Inside I tackle the toilet, which I had left soaking in bleachy cleaning solution before I left. The nasty stuff under the rim has been threatening to take over the bowl and thence the known universe, and in valiant defense of the free world I roll up my sleeves and set to scrubbing. I scrub for a while and then apply a second coat of bleachy cleaning solution. "I know," I think to myself, "I'll bleach the seat too. It's totally nasty underneath, even though it supposedly gets wiped down every day." I leave it to stew and go in search of craft sticks to make little calligraphied herb garden signs.
You guys, I used to own a package of craft sticks. I clearly remember its presence in the downstairs craft closet, but they seem to have disappeared in the Great Room Switch of 2012. They are nowhere to be found on the upstairs craft shelf. It is possible that I threw them out, thinking, "I am just not a person who will ever use up a bag of craft sticks." (Which is true.) It is also possible that they are in a secret hiding place, from which they will emerge immediately after I purchase a replacement stock of craft sticks to taunt me with the fact that I am really, really not a person who will ever use up two bags of craft sticks. The whole craft shelf, actually, reeks of guilt and failure. Or maybe it's the bleach fumes. I go back downstairs.

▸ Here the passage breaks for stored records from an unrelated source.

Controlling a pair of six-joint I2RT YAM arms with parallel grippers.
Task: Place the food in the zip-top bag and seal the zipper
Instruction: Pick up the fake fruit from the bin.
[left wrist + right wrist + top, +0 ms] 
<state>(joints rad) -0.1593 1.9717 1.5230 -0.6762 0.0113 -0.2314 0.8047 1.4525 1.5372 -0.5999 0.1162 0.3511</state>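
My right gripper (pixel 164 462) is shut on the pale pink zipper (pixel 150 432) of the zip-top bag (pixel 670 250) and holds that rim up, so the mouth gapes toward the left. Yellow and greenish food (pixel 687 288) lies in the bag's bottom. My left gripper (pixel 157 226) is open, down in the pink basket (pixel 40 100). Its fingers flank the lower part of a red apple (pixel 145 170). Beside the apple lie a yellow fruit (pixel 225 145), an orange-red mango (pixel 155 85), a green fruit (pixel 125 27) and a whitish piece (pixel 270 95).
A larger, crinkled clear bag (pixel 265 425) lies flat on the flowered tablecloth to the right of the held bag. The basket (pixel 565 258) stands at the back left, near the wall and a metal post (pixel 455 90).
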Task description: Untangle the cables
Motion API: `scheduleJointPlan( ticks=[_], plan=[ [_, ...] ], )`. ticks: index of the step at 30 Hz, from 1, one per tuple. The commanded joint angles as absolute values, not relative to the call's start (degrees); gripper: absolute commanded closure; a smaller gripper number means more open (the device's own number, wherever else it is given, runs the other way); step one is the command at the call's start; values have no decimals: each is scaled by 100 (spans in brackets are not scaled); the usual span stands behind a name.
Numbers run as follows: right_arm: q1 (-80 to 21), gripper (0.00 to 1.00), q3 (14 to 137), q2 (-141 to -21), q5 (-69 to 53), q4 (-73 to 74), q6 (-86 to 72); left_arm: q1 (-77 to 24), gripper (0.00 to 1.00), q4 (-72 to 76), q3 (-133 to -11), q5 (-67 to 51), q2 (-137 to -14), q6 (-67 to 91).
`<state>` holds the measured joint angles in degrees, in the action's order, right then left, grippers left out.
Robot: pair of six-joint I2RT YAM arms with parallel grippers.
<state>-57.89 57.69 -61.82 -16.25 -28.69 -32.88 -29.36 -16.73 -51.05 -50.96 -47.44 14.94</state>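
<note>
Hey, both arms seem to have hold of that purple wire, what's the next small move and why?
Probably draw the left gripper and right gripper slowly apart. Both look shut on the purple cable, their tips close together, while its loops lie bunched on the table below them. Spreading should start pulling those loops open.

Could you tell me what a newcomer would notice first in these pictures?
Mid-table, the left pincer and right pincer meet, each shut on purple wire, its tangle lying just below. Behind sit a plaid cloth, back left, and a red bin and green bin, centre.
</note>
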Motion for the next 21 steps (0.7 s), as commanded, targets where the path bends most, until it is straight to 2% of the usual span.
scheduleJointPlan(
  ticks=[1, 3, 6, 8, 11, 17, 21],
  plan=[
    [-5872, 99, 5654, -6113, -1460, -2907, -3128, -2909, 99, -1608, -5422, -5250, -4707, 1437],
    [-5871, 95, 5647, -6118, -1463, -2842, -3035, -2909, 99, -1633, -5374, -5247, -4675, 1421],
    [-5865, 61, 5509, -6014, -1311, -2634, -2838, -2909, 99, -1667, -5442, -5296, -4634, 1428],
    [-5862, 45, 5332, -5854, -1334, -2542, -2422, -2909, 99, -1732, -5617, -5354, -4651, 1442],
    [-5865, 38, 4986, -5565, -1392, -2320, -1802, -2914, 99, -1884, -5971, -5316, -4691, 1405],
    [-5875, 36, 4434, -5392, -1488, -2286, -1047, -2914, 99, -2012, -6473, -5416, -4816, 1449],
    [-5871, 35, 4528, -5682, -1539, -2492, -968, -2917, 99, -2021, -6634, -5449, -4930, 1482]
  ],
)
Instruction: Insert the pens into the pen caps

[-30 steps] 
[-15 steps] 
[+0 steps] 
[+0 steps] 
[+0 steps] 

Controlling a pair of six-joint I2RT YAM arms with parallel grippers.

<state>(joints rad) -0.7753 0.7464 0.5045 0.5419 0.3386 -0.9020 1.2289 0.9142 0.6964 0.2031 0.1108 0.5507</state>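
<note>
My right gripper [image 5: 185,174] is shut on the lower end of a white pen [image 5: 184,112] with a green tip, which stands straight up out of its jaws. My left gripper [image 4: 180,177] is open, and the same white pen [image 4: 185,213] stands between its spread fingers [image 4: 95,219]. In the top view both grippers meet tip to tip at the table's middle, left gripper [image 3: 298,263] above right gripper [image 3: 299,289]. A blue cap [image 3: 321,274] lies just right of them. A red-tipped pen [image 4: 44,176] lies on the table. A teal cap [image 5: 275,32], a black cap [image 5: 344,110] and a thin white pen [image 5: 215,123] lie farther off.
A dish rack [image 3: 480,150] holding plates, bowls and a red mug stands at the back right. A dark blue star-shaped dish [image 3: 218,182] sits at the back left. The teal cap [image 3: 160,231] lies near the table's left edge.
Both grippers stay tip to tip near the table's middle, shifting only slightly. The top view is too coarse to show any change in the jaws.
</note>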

I scrub the second coat of bleachy stuff until the colonies of nastiness are beaten back. A person could still see them if she stuck her head upside down in the toilet to look under the rim, but I have to think that a person who sticks her head in a toilet deserves what she gets. Then I attack the seat. In addition to bleaching the festering nest of nasty that lurked underneath the seat, it has also bleached a stripe on the upper surface. "That's okay!" I tell myself determinedly. "We'll just get the top of the seat nice and clean too!" Except we won't. While I was upstairs waving away Shrinky-Dink-induced tristesse, the bleach was eating away the finish on the toilet seat. My efforts to clean the toilet have yielded a brownish streak across the seat which is quite a bit more conspicuous than the original under-the-rim conquering armies. Nothing makes a bathroom look as clean and welcoming as brownish smears across the toilet seat, am I right?

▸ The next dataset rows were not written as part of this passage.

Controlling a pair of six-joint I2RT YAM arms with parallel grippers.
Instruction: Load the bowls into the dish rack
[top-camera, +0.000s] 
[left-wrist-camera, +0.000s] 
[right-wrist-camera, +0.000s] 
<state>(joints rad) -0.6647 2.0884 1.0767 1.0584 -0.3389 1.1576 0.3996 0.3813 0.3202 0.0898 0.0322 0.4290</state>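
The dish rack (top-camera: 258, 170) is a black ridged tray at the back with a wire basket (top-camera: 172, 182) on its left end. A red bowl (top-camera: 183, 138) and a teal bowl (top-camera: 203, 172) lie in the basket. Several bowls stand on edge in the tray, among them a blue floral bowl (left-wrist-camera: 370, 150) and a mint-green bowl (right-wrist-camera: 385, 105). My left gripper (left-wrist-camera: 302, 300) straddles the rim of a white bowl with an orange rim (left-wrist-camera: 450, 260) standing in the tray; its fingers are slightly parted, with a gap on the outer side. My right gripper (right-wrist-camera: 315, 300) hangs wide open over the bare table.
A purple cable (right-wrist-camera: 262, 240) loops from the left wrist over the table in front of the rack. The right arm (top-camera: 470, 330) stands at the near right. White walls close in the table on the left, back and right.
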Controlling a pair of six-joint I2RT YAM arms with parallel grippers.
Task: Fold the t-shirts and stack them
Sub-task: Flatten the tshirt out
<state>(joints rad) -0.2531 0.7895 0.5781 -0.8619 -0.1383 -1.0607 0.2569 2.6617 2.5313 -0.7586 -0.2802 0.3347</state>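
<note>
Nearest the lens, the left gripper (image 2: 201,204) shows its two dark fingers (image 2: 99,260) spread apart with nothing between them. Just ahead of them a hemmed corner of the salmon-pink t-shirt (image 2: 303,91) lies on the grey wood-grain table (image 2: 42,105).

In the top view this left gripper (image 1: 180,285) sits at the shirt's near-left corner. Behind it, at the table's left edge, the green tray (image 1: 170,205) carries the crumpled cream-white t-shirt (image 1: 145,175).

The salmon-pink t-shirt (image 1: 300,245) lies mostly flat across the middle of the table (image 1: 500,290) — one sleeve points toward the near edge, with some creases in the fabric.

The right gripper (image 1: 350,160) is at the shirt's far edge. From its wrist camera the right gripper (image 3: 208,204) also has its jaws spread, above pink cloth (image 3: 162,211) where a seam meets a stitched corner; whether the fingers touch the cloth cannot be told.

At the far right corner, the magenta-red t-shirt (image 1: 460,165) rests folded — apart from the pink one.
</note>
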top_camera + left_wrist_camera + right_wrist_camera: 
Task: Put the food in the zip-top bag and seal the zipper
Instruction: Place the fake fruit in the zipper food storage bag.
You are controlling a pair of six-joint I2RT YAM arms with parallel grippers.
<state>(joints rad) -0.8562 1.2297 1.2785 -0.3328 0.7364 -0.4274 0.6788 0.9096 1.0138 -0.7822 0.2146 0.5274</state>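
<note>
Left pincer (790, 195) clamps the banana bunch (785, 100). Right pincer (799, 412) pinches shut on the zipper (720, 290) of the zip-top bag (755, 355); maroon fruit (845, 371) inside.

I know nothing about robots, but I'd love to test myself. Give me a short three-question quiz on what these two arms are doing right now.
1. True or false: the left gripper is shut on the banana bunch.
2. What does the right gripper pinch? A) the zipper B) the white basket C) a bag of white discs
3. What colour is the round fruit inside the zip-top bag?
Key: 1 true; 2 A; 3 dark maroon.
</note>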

Is the moral of this story that you should never scrub your toilet? Because I'm having trouble thinking of another moral to this story.
Love this posting...
Last week, I decided to scrub the shower...actually, I decided to pour half of a container of bleach down there and let it sit for a while and magically it would be clean.
It was exciting!
After 10 minutes, I decided that I would drain the bleach and then, since I needed to take a shower anyway...well, I would take a shower in my nice bleachy smelling tiny shower.
Yeah. Good idea. I almost passed out from the fumes.

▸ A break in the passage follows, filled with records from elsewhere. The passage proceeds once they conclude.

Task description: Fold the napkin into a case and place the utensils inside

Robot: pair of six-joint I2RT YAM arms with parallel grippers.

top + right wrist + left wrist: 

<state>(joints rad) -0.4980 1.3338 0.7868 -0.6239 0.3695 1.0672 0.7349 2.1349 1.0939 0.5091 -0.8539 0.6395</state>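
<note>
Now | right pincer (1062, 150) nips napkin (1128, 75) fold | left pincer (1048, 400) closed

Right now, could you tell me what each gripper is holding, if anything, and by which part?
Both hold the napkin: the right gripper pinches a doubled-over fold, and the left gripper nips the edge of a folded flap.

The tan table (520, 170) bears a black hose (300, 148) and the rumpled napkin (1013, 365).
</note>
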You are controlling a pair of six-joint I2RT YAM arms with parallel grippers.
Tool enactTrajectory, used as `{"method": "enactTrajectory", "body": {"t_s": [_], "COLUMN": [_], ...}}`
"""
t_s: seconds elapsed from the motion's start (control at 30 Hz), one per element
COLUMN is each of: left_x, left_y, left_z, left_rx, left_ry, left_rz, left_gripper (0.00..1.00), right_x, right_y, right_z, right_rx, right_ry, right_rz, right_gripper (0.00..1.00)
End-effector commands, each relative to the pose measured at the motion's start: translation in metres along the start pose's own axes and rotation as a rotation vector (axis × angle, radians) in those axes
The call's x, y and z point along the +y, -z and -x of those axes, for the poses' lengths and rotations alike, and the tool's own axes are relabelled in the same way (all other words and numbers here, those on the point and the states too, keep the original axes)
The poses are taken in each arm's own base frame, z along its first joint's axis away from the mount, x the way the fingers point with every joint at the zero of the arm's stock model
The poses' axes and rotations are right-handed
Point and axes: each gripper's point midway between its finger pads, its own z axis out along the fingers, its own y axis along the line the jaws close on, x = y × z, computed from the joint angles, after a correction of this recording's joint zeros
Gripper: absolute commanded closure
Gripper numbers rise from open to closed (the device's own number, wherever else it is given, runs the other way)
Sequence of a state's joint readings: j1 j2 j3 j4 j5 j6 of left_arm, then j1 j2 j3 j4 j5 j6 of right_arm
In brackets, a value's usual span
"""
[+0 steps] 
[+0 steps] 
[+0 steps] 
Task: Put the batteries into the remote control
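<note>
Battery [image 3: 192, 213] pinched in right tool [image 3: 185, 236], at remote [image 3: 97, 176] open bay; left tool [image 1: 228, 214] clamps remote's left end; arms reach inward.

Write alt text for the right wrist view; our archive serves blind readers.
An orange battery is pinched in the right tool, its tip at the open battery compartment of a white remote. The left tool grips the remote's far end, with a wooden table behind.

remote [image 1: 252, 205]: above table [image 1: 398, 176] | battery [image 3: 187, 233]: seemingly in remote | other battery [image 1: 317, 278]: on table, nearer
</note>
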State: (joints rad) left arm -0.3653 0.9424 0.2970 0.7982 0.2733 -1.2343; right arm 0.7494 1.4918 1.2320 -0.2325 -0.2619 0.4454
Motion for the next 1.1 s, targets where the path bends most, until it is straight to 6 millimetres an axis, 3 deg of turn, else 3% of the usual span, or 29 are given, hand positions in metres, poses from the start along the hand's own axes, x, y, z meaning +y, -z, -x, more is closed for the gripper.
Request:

Posted by: gina | June 13, 2013 at 12:01 PM
Oh, Jamie :) Sorry to hear about the seat.
My last fun-with-bleach went like this: I was bleaching the bathroom floor to decontaminate it, and I didn't think to check that the over-shoot pee accumulation in the corner (that is supposed to be mopped each week) had been cleaned up (it hadn't). What does old pee turn into? Ammonia. So I'd just mixed ammonia and bleach, and had to escape to fresh air ASAP.
Posted by: mandamum | June 13, 2013 at 12:16 PM
If you buy Lysol or Clorox brand under-the-rim goo and let that sit for a good long while, it works magic.
Posted by: entropy | June 13, 2013 at 06:01 PM
The moral of the story is that if it takes more than one coat of bleachy stuff, then it might be worth taking a trip to your favorite orange apron clad box box store and buying a nice new seat.
Posted by: Svetlana | June 13, 2013 at 09:50 PM
Sigh... I don't know what to say either, excpt that I should go clean my own toilet bowls. Sigh...
I hope you can help the herbs win the battle against the lawn. ;)
Posted by: Lilian | June 14, 2013 at 10:11 AM
Oh, this made me giggle. =) Thanks!
Posted by: Jen | June 14, 2013 at 11:01 AM
Oh man my toilet needs to be cleaned. And the shower too. So much mildew. I've been putting it off because I so hate the smell of bleach.